1. Apache County, Arizona – Renewables developers are trying to head off restrictions in a coveted region of the sun-swept Arizona desert.

  • I’ve detailed how this county is a crucial battleground in the fight over local restrictions on renewable energy. So profound the conflict has been over renewables in Apache County that it helped spur a failed campaign to enact a statewide pause on wind development.
  • Well, the next engagement is underway: On June 3, the Apache County Planning and Zoning Commission recommended a temporary moratorium on future solar and wind development, responding to resident-run campaigns against specific projects.

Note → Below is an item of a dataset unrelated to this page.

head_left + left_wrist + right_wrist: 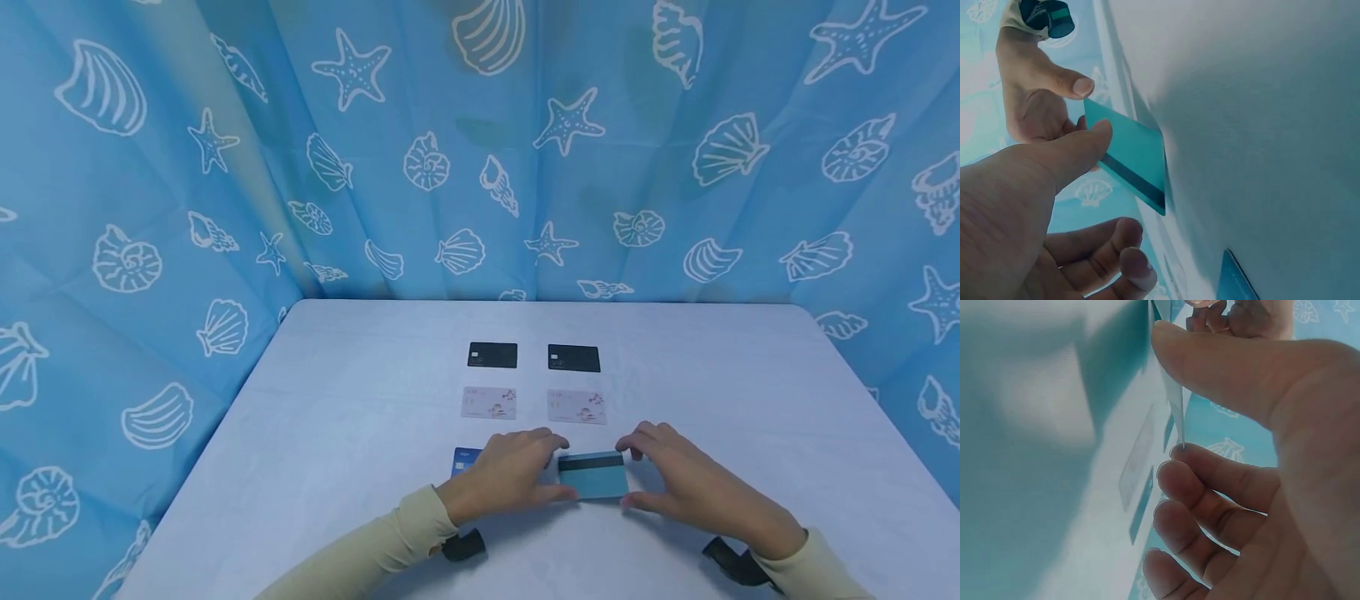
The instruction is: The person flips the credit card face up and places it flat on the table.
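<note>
A teal bank card (593,477) with a dark magnetic stripe along its far edge is held between both hands close over the table. My left hand (517,471) grips the card's left end, its thumb on the face in the left wrist view. At the opposite end my right hand (671,477) holds it, thumb at the near corner and index finger at the far one. In the right wrist view the card (1175,403) shows almost edge-on, between thumb and index fingertip. A blue card (463,458) lies partly hidden behind the left hand.
Two black cards (492,355) (573,358) lie side by side farthest back. In front of them are two pale pink cards (489,402) (577,407) with a floral print. The white table (337,375) meets a blue seashell curtain (420,125) at its back edge.
</note>
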`<action>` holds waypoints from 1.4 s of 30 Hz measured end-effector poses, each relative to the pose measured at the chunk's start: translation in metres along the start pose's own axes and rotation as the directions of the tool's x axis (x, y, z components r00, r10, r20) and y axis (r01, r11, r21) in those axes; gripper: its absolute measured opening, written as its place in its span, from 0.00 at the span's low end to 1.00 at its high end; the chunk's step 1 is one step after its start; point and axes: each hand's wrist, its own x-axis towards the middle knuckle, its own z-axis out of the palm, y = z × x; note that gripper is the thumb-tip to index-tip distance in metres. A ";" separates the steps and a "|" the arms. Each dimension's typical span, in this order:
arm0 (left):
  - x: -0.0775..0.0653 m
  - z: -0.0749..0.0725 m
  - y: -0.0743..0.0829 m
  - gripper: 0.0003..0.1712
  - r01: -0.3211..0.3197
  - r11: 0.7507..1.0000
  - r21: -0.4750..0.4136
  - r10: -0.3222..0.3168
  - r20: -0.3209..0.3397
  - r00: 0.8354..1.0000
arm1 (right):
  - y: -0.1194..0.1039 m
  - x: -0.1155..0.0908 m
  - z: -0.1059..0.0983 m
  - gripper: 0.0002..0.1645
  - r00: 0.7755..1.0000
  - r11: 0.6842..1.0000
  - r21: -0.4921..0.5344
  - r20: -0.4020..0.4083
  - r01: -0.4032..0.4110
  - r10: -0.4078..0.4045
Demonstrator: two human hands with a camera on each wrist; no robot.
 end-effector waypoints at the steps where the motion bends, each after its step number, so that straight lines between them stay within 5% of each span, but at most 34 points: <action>1: 0.000 0.000 0.000 0.39 -0.006 1.000 -0.004 0.006 -0.002 1.000 | -0.001 0.000 -0.001 0.39 1.000 1.000 0.000 -0.001 0.001 -0.001; 42: 0.012 0.001 0.029 0.39 -0.072 0.997 0.024 0.074 -0.064 0.995 | -0.022 -0.007 -0.014 0.39 0.997 0.999 -0.015 -0.066 0.036 -0.037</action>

  • I’ve noticed large advocacy non-profits have begun running hyperlocal letter campaigns to the Apache County Board of Supervisors asking pro-renewables voices to weigh in against the moratorium. Arizonans for a Clean Economy is running a sponsored ad on Google, resulting in a letter campaign popping up if you search renewable energy and the name of the state. “Send a letter today and ask your Supervisor to support policies that unleash Arizona’s energy potential while keeping costs low, conserving our water, and creating energy independence for Apache County,” their letter-writing website states.
  • Meanwhile, Veterans Power America, a national organization, is asking people to tell the board: “Clean energy projects can bring new revenue and economic opportunity to Apache County for Veterans like us. Don’t shut the door on progress.” (For what it's worth, I learned of this ad from anti-wind activists complaining about it on Facebook.)
  • What happens now is a procedural waiting game. The county will now go through a public notice and comment process ahead of formal consideration of the planning and zoning commission’s recommendations. While a decision isn’t imminent, I will be watching this one like the area’s sharp-shinned hawk.

2. Montgomery County, Alabama – A so-called “AI watchman” has won the GOP nomination for Alabama Public Service Commission, indicating how deeply frustrations run in red states against the nascent infrastructure buildout for artificial intelligence.